● **DESCRIPTION OF THE TASK**
Transcribe the listing exactly as written. Leave the images out.

--*--

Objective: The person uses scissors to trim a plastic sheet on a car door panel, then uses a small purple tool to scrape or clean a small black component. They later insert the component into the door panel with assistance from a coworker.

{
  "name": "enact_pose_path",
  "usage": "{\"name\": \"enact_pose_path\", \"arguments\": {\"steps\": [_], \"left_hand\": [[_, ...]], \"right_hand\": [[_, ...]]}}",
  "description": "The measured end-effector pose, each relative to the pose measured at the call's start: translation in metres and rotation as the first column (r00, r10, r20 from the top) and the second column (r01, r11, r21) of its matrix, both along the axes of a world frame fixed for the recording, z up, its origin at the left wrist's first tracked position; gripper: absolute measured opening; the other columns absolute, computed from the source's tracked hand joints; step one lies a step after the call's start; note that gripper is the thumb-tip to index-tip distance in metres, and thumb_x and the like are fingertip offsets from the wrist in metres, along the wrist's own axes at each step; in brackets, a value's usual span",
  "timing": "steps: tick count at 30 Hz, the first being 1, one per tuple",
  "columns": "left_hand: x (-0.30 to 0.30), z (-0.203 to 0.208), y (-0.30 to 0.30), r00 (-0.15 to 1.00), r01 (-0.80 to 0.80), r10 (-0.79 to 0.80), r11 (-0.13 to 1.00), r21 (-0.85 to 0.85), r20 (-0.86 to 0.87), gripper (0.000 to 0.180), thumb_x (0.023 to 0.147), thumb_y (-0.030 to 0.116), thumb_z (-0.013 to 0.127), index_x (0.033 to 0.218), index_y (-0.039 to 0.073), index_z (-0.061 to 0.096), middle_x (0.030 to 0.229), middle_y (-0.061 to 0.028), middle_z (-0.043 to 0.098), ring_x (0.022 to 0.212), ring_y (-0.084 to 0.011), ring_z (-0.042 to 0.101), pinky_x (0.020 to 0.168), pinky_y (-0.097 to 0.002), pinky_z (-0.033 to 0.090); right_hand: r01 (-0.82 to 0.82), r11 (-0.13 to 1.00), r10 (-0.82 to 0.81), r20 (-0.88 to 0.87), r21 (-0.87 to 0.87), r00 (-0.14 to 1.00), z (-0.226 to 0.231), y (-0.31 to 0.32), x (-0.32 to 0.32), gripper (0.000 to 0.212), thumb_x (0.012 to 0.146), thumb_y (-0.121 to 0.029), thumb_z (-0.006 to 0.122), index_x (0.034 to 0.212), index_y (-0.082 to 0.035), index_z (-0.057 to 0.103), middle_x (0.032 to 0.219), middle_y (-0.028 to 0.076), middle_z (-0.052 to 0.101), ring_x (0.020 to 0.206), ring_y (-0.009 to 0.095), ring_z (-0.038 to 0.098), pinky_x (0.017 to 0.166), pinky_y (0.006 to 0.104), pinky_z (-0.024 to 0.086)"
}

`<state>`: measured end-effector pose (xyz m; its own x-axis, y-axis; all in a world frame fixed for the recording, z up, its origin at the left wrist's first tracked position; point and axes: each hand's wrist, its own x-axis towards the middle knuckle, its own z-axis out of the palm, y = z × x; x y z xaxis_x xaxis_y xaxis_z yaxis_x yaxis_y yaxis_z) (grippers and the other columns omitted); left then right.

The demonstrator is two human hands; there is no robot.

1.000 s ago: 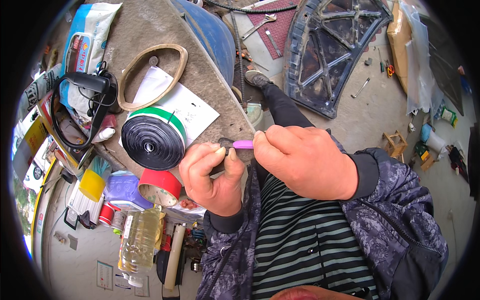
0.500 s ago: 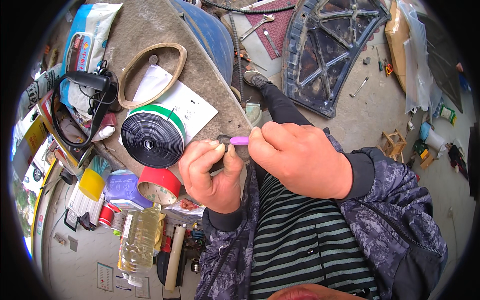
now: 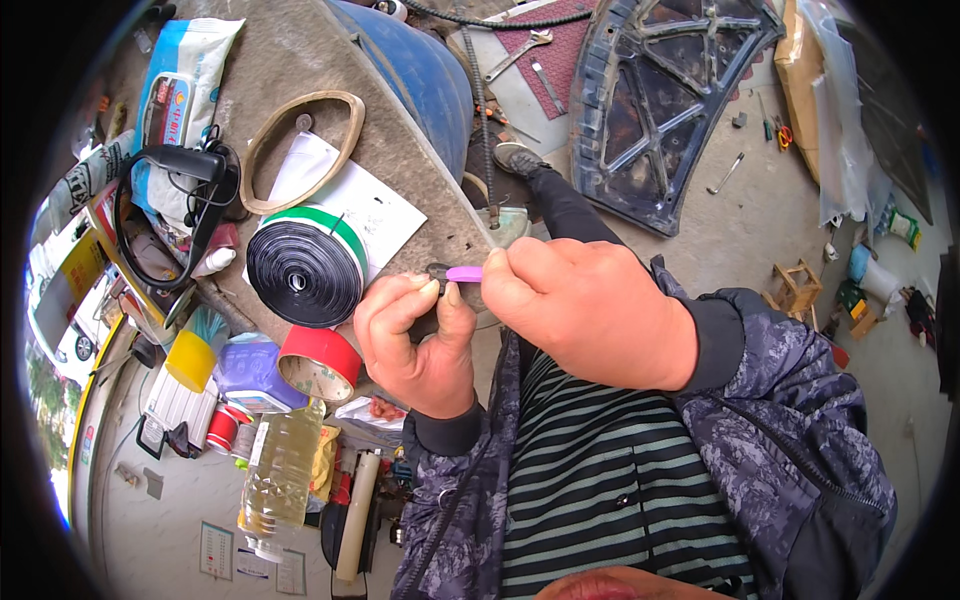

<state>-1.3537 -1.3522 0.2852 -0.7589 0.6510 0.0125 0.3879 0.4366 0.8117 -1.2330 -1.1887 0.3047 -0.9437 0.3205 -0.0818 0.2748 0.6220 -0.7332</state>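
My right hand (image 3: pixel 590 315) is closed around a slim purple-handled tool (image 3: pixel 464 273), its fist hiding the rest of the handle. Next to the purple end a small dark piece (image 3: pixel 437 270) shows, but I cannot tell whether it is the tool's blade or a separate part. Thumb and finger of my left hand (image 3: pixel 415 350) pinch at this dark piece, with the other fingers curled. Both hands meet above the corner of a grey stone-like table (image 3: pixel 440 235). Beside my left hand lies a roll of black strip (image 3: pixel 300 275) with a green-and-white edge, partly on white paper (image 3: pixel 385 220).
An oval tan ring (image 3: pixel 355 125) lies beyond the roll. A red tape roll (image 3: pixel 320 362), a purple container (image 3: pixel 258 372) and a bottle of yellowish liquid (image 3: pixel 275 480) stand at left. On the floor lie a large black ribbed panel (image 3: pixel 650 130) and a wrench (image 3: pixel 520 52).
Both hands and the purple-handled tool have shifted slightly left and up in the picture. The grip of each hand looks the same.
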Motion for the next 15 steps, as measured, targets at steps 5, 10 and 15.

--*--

● **RESULT FOR THIS TASK**
Objective: The person uses scissors to trim a plastic sheet on a car door panel, then uses a small purple tool to scrape or clean a small black component. They later insert the component into the door panel with assistance from a coworker.

{
  "name": "enact_pose_path",
  "usage": "{\"name\": \"enact_pose_path\", \"arguments\": {\"steps\": [_], \"left_hand\": [[_, ...]], \"right_hand\": [[_, ...]]}}",
  "description": "The measured end-effector pose, each relative to the pose measured at the call's start: translation in metres and rotation as the first column (r00, r10, r20 from the top) and the second column (r01, r11, r21) of its matrix, both along the axes of a world frame fixed for the recording, z up, its origin at the left wrist's first tracked position; gripper: absolute measured opening; the other columns absolute, computed from the source's tracked hand joints; step one lies a step after the call's start; note that gripper is the thumb-tip to index-tip distance in metres, and thumb_x and the like are fingertip offsets from the wrist in metres, along the wrist's own axes at each step; in brackets, a value's usual span",
  "timing": "steps: tick count at 30 Hz, the first being 1, one per tuple",
  "columns": "left_hand: x (-0.30 to 0.30), z (-0.203 to 0.208), y (-0.30 to 0.30), r00 (-0.15 to 1.00), r01 (-0.80 to 0.80), r10 (-0.79 to 0.80), r11 (-0.13 to 1.00), r21 (-0.85 to 0.85), r20 (-0.86 to 0.87), gripper (0.000 to 0.180), thumb_x (0.023 to 0.147), thumb_y (-0.030 to 0.116), thumb_z (-0.013 to 0.127), index_x (0.033 to 0.218), index_y (-0.039 to 0.073), index_z (-0.061 to 0.096), middle_x (0.030 to 0.229), middle_y (-0.061 to 0.028), middle_z (-0.043 to 0.098), ring_x (0.022 to 0.212), ring_y (-0.084 to 0.011), ring_z (-0.042 to 0.101), pinky_x (0.020 to 0.168), pinky_y (-0.097 to 0.002), pinky_z (-0.033 to 0.090); right_hand: r01 (-0.82 to 0.82), r11 (-0.13 to 1.00), r10 (-0.82 to 0.81), r20 (-0.88 to 0.87), r21 (-0.87 to 0.87), r00 (-0.14 to 1.00), z (-0.226 to 0.231), y (-0.31 to 0.32), x (-0.32 to 0.32), gripper (0.000 to 0.212), thumb_x (0.012 to 0.146), thumb_y (-0.121 to 0.029), thumb_z (-0.006 to 0.122), index_x (0.034 to 0.212), index_y (-0.082 to 0.035), index_z (-0.057 to 0.103), middle_x (0.032 to 0.219), middle_y (-0.028 to 0.076), middle_z (-0.052 to 0.101), ring_x (0.020 to 0.206), ring_y (-0.009 to 0.095), ring_z (-0.038 to 0.098), pinky_x (0.017 to 0.166), pinky_y (0.006 to 0.104), pinky_z (-0.024 to 0.086)"
}

`<state>`: measured end-effector pose (xyz m; its own x-axis, y-axis; all in a world frame fixed for the recording, z up, its origin at the left wrist's first tracked position; point and axes: each hand's wrist, its own x-axis towards the middle knuckle, its own z-axis out of the palm, y = z × x; x y z xaxis_x xaxis_y xaxis_z yaxis_x yaxis_y yaxis_z) (grippers and the other columns omitted); left then right.

The demonstrator is two human hands; there is no robot.

1.000 s ago: 
0.500 s ago: 
now: 

<state>-1.3537 -1.3522 0.2852 -0.7589 0.6510 0.0125 0.3879 0.4366 0.8117 -1.2330 -1.1887 0.3047 -0.9437 0.3205 -0.0818 0.2748 0.6220 -0.7332</state>
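My right hand (image 3: pixel 590 315) is closed around a slim purple-handled tool (image 3: pixel 464 273), its fist hiding the rest of the handle. Next to the purple end a small dark piece (image 3: pixel 437 270) shows, but I cannot tell whether it is the tool's blade or a separate part. Thumb and finger of my left hand (image 3: pixel 415 350) pinch at this dark piece, with the other fingers curled. Both hands meet above the corner of a grey stone-like table (image 3: pixel 440 235). Beside my left hand lies a roll of black strip (image 3: pixel 300 275) with a green-and-white edge, partly on white paper (image 3: pixel 385 220).
An oval tan ring (image 3: pixel 355 125) lies beyond the roll. A red tape roll (image 3: pixel 320 362), a purple container (image 3: pixel 258 372) and a bottle of yellowish liquid (image 3: pixel 275 480) stand at left. On the floor lie a large black ribbed panel (image 3: pixel 650 130) and a wrench (image 3: pixel 520 52).
Both hands and the purple-handled tool have shifted slightly left and up in the picture. The grip of each hand looks the same.
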Motion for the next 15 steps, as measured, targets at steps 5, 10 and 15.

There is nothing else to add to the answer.